Draw out every line with the word "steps" from the listing below.

___

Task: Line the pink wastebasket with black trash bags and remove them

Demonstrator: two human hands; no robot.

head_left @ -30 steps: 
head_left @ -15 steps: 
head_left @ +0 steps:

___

== The completed task ==
head_left @ -30 steps: 
head_left @ -15 steps: 
head_left @ +0 steps:

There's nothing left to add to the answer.